There was always - consistently - going to be a point when Rodgers' ambition came in contact with Celtic's operational approach, though.

It happened in his first incarnation and it transpired once more, with added intensity, over the last year. Rodgers spoke openly about the sluggish way Celtic went about their transfer business, the interminable delay for targets to be secured, then not landed, as was too often the case as far as he was concerned.

Time and again he spoke about the need for what he termed "agility" in the transfer window. Supporters concurred with him.

Even when the club splurged unprecedented sums of money in a twelve-month period on the expensive Arne Engels, the £9m another player and the significant Auston Trusty - none of whom have performed well so far, with one already having departed - the manager demanded more and more and, often, he did it in openly.

He planted a controversy about a internal disunity inside the club and then distanced himself. Upon questioning about his remarks at his subsequent news conference he would typically minimize it and nearly contradict what he stated.

Lack of cohesion? Not at all, all are united, he'd claim. It looked like Rodgers was playing a dangerous strategy.

Earlier this year there was a story in a newspaper that purportedly originated from a insider associated with the organization.
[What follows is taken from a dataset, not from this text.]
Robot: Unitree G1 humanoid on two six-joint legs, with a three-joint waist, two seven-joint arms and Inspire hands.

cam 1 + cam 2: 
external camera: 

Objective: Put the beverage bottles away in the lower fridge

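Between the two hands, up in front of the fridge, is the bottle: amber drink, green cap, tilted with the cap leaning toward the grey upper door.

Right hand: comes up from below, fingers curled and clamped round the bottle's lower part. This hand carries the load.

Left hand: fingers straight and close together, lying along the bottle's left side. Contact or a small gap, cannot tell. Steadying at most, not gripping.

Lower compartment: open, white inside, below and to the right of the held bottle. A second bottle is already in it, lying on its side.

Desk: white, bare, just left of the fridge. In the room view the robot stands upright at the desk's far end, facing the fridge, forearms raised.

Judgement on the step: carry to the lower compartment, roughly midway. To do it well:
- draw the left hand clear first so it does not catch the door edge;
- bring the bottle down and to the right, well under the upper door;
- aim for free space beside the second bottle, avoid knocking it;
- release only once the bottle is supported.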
It said that Rodgers was harming the team with his open criticisms and that his real motivation was orchestrating his exit strategy.

He desired not to be there and he was engineering his way out, this was the tone of the story.

The fans were enraged. They now viewed him as similar to a martyr who might be removed on his shield because his directors wouldn't support his vision to bring triumph.

The leak was poisonous, naturally, and it was meant to hurt Rodgers, which it did. He demanded for an investigation and for the guilty person to be removed. If there was a examination then we learned nothing further about it.

At that point it was plain the manager was losing the support of the people above him.

The regular {gripes

James Evans
James Evans

A tech enthusiast and digital strategist with a passion for exploring emerging technologies and sharing practical insights.